- Activity
Would you restate the full listing word for word and omit its pictures?

- Available data

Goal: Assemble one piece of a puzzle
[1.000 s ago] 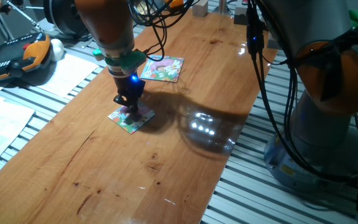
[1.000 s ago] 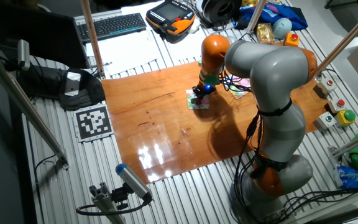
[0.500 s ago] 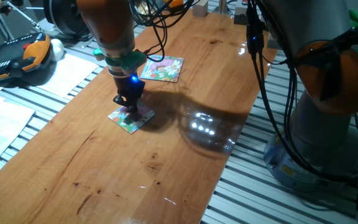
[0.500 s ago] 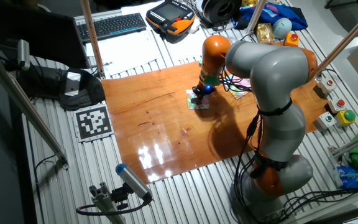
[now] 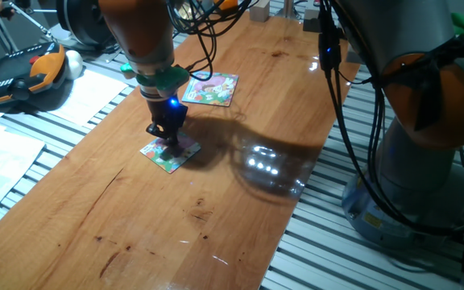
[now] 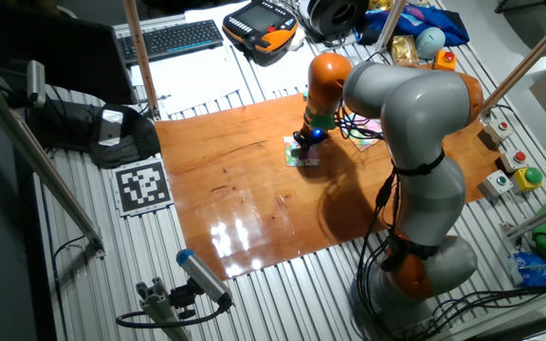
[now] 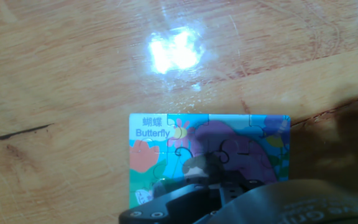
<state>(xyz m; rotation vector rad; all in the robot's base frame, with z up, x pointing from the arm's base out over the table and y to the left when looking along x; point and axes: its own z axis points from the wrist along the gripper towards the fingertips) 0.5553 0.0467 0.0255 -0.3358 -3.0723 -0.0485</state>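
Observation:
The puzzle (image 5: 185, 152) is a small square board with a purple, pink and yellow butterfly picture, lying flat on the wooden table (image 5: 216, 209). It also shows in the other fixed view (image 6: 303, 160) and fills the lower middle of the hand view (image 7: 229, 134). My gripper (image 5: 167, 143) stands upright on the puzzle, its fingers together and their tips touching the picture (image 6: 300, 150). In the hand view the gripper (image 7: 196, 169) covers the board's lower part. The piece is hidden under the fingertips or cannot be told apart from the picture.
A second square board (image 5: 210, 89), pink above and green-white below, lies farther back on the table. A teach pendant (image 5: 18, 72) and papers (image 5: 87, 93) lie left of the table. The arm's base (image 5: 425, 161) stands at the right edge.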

- Exercise response
Goal: Assemble one piece of a puzzle
[1.000 s ago] 
[1.000 s ago] 
[0.500 s ago] 
[0.500 s ago] 
[now] 
[now] 
[now] 
<state>(xyz m; rotation vector rad; all in the robot's base frame, with z up, x pointing from the arm's base out over the table and y to the left when looking along x; point and axes: its own z axis points from the wrist along the gripper towards the fingertips) 0.5553 0.0467 0.0255 -0.3358 -3.0723 -0.0485</state>
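Observation:
The puzzle (image 5: 185, 152) is a small square board with a purple, pink and yellow butterfly picture, lying flat on the wooden table (image 5: 216, 209). It also shows in the other fixed view (image 6: 303, 160) and fills the lower middle of the hand view (image 7: 229, 134). My gripper (image 5: 167, 143) stands upright on the puzzle, its fingers together and their tips touching the picture (image 6: 300, 150). In the hand view the gripper (image 7: 196, 169) covers the board's lower part. The piece is hidden under the fingertips or cannot be told apart from the picture.
A second square board (image 5: 210, 89), pink above and green-white below, lies farther back on the table. A teach pendant (image 5: 18, 72) and papers (image 5: 87, 93) lie left of the table. The arm's base (image 5: 425, 161) stands at the right edge.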

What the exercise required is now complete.